Comparison: scipy vs Newton#

Let us verify that scipy.optimize.root and the built-in Newton method converge to the same vacua.

# Re-run sample_bounded_fluxes with Newton refinement (default step_size=1.0)
bf3 = bounded_fluxes(model, sampler=sampler, Nmax=NMAX)

newton_vacua = bf3.sample_bounded_fluxes(
    n_target=50,
    n_batch=100_000,
    n_sample=5_000,
    n_mod=100,
    max_batches=10,
    verbose=True,
    seed=42,
    refine=True,
    newton_step_size=1,  # full Newton steps, quadratic convergence
    newton_tol=1e-10,
    newton_max_iters=200,
)
print(f"Newton refinement found {len(newton_vacua)} vacua.")
print(f"scipy.optimize.root found {len(vacua)} vacua.")
# Compare flux vectors found by both methods
scipy_flux_set  = {tuple(int(x) for x in r["flux"]) for r in vacua}
newton_flux_set = {tuple(int(x) for x in r["flux"]) for r in newton_vacua}

print(f"Flux vectors in scipy result:  {len(scipy_flux_set)}")
print(f"Flux vectors in Newton result: {len(newton_flux_set)}")
print(f"Intersection: {len(scipy_flux_set & newton_flux_set)}")
print(f"Only in scipy:  {scipy_flux_set - newton_flux_set}")
print(f"Only in Newton: {newton_flux_set - scipy_flux_set}")
# For fluxes found by both, compare the converged moduli
if scipy_flux_set & newton_flux_set:
    common_key = next(iter(scipy_flux_set & newton_flux_set))

    r_scipy  = next(r for r in vacua       if tuple(int(x) for x in r["flux"]) == common_key)
    r_newton = next(r for r in newton_vacua if tuple(int(x) for x in r["flux"]) == common_key)

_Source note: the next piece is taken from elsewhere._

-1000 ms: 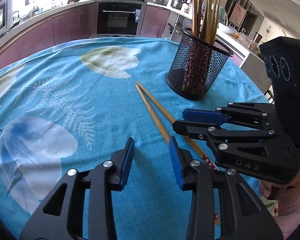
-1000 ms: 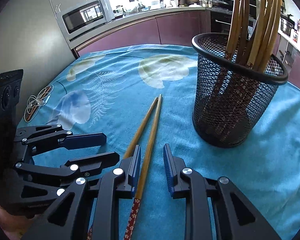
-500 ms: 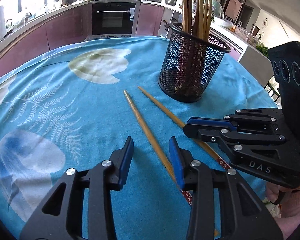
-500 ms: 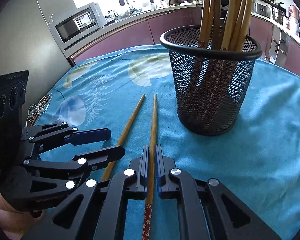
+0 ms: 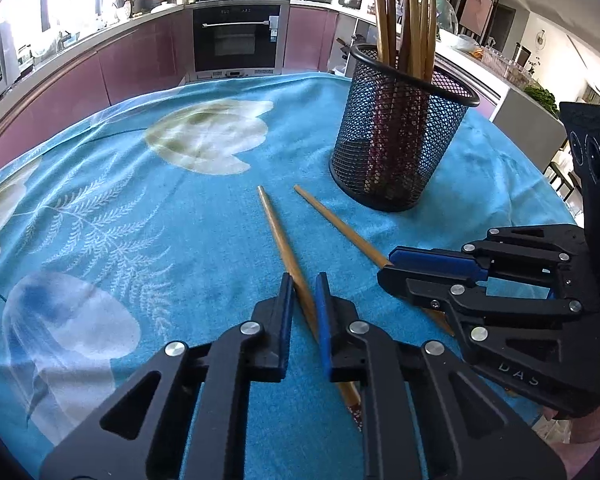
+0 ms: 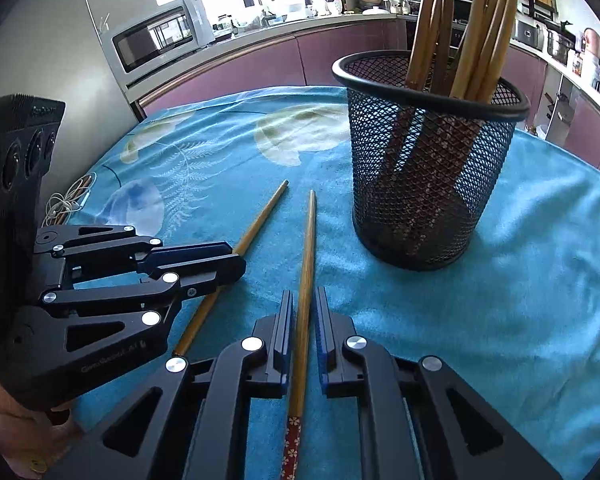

    print(f"Flux: {list(common_key)}")
    print(f"  scipy  moduli = {r_scipy['moduli']}")
    print(f"  Newton moduli = {r_newton['moduli']}")
    print(f"  scipy  tau    = {r_scipy['tau']:.10f}")
    print(f"  Newton tau    = {r_newton['tau']:.10f}")
    print(f"  ||Δmoduli||   = {np.linalg.norm(r_scipy['moduli'] - r_newton['moduli']):.2e}")
    print(f"  |Δtau|        = {abs(r_scipy['tau'] - r_newton['tau']):.2e}")

Summary and consistency checks#

We now perform a final self-consistency check on each refined vacuum.

def check_vacuum(r, model, sampler, label=""):
    """Print a consistency table for one refined vacuum."""
    z   = jnp.array(r["moduli"], dtype=complex)
    tau = jnp.array(r["tau"], dtype=complex)
    fl  = jnp.array(r["flux"])

    DW   = model.DW(z, jnp.conj(z), tau, jnp.conj(tau), fl)
    nfl  = float(model.tadpole(fl).real)
    M0_v = model.ISD_matrix(z, jnp.conj(z))
    G3   = fl[:model.n_fluxes] - tau * fl[model.n_fluxes:]
    isd_res = float(jnp.linalg.norm(M0_v @ (model.periods.sigma @ G3) + G3))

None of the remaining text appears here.